Education plays a central role in creating equal opportunities and awakening the full
potential for all people, making it to be part of fundamental human rights recognized
Globally. The Universal Declaration of Human Rights under article 26 states that Every
person has the right to education. It further envisages that Education shall be free and
Compulsory at least in the elementary and fundamental stages. This is echoed by UN
Sustainable Development Goal 4 (SDG4) which seeks to ensure inclusive and equitable
quality education and promote lifelong learning opportunities for all.
However, access to education has been a challenge in many developing countries due to high levels of poverty.
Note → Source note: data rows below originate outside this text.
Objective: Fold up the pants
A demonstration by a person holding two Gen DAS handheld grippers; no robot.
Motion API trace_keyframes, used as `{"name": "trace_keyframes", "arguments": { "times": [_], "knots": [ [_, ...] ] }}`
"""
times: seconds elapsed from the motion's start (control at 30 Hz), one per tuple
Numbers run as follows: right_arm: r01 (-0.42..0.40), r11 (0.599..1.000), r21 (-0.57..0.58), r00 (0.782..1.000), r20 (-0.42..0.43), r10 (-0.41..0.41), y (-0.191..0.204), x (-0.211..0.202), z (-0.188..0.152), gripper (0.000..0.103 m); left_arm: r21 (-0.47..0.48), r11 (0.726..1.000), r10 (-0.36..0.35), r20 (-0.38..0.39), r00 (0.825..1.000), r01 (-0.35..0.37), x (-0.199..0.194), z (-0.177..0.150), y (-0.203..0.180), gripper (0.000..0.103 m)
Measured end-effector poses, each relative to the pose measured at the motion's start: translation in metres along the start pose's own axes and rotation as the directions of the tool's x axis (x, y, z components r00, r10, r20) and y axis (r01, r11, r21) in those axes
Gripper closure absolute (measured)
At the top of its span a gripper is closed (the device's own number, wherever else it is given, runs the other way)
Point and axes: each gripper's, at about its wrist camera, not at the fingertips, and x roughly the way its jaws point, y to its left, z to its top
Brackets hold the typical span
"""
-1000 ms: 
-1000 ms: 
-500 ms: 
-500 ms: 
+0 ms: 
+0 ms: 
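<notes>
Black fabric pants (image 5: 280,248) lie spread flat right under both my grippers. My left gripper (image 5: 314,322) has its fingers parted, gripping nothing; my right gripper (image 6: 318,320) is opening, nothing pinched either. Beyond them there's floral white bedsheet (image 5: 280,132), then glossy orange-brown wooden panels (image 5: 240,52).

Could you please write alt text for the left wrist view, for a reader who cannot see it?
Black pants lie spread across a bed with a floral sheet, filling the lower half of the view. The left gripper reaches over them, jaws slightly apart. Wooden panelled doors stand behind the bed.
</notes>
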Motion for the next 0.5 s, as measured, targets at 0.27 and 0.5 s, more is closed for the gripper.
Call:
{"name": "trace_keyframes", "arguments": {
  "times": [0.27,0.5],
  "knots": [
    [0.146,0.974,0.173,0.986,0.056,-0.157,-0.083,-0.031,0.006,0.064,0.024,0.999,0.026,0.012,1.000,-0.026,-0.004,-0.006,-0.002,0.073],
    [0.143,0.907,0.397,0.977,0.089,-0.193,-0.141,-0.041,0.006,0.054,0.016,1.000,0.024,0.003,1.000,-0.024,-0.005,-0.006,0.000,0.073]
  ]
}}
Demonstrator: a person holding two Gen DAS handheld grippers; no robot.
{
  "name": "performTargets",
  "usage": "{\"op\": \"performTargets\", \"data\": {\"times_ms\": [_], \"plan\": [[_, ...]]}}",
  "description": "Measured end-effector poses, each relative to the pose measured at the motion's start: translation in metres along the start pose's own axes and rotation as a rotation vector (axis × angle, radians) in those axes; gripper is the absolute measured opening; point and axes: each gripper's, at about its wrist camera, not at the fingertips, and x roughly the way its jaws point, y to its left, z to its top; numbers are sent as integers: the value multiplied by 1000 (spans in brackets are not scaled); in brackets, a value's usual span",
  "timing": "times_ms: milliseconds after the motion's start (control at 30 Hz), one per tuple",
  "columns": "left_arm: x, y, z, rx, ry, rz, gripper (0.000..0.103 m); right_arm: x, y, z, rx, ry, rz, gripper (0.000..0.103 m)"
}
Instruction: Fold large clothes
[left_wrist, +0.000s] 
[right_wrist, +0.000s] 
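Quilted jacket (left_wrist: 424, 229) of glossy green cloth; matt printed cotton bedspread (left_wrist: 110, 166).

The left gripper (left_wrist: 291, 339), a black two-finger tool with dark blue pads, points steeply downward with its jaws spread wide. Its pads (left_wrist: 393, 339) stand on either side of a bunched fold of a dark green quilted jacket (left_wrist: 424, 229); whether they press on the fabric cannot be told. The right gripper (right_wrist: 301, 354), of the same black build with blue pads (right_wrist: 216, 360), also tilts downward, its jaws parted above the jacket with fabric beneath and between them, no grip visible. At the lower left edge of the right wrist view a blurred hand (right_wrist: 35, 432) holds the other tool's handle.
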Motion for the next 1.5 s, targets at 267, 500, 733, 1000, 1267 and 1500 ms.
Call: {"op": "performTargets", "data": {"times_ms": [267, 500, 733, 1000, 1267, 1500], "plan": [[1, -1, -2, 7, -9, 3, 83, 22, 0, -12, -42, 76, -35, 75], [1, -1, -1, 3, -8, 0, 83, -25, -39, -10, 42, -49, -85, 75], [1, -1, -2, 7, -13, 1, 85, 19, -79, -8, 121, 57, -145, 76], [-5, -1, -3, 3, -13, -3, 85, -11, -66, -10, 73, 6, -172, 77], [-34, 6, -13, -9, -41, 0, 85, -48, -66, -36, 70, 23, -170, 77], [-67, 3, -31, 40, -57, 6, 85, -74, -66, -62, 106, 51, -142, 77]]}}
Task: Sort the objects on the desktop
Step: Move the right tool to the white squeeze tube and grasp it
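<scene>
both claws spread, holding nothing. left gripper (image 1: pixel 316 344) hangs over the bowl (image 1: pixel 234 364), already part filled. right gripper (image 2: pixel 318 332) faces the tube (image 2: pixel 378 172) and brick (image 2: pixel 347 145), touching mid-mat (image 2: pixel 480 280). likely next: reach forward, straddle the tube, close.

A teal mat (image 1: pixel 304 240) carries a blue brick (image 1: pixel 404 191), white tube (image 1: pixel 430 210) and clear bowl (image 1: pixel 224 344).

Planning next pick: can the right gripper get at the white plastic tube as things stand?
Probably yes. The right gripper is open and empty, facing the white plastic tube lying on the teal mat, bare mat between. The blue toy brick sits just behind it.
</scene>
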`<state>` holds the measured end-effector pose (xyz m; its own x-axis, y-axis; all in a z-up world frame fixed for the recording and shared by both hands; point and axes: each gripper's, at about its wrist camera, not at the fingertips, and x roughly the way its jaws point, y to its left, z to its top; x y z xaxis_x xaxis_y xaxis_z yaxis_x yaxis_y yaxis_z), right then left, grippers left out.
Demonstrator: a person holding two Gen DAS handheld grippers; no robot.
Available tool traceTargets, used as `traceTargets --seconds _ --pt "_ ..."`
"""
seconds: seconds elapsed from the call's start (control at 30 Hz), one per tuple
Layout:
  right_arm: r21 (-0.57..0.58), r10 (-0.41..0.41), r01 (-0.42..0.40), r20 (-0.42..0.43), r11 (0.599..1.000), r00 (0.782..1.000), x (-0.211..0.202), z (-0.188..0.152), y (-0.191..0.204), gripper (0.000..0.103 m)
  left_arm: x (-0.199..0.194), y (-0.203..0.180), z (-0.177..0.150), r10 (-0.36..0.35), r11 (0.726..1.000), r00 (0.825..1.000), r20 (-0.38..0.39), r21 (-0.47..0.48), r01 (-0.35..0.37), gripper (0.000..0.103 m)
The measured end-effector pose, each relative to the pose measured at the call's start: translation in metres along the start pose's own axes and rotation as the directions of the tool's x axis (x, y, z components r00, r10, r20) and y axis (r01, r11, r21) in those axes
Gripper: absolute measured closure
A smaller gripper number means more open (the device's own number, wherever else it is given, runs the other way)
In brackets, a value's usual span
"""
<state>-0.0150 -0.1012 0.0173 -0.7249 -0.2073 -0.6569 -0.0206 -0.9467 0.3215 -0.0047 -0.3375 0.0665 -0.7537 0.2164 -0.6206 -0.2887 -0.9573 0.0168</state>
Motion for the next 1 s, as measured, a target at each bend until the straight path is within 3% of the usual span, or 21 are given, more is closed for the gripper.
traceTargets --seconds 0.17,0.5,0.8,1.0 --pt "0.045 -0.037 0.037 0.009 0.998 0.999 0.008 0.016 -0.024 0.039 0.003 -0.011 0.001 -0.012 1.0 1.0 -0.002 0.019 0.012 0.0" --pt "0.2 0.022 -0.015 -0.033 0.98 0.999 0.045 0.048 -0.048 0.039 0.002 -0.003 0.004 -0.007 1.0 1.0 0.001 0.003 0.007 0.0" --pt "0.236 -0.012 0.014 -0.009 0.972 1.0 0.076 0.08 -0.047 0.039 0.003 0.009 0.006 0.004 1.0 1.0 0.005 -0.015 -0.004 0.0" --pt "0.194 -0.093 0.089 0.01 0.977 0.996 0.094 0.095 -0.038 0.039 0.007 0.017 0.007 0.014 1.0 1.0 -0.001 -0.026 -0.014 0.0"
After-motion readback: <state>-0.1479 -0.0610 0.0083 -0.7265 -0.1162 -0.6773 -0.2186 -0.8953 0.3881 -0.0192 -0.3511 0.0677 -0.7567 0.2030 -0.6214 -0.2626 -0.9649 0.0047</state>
This has been made worse by changing climate, which has become a global problem. Climate change manifests itself through increased temperatures, change of rainfall patterns, increased frequency and severity of extreme weather conditions such as prolonged droughts and floods. These affect school going children either directly or indirectly therefore having a negative impact to the education as shall be discussed in this article.
Climate change affects school going children directly in various ways. For example, several
cases of floods destroying schools in Sub Saharan Africa and Asia have been reported, leaving Children with no rooms to attend their lessons. In some instances, such schools are closed indefinitely. For instance, more than 150 schools were closed for up to nine weeks in
Cambodia after the destructive 200 floods which had resulted to loss of over 40,000
textbooks. Floods also destroy various infrastructures such as bridges and roads making it
difficult for children to go to school. This increases absenteeism as school dropouts as well.
Prolonged droughts lead to drastic reduction agricultural yields, hence increased hunger both at home and at school. Today more than 2.1 Million people are in Northern Kenya facing starvation due to worst droughts in 40 years. These direct impacts of climate change have displaced families such that kids cannot attend school.
Droughts also have led to scarcity of clean water exposing going children to the risk of contracting water borne diseases. Across many parts of Kenya and Africa generally, livelihoods are predominantly dependent on crop farming and livestock rearing. Adverse effects of climate change such as floods and droughts have led to lower incomes in most families making it difficult to afford school related costs.
Most parents have no choice but keep their children at home instead of sending them to school so as to reduce costs. For example, nomadic livestock keeping communities in Kenya such as Maasai will have have their children look after cattle and move with them to look for greener pastures in response to drought. The opportunity for these children to go to school is therefore reduced.
In conclusion, impacts of climate change and especially drought and floods affect school
going children either directly or indirectly affecting the health, concentration, performance
which cumulatively lead to high school dropouts. To mitigate the effects of climate change,
every person has a duty to act.
Bidii Children's Charity is actively working with local communities to find ways to fight climate change by introducing better farming methods and also planting trees. The schools we work with having been able to provide better nutrition during this drought.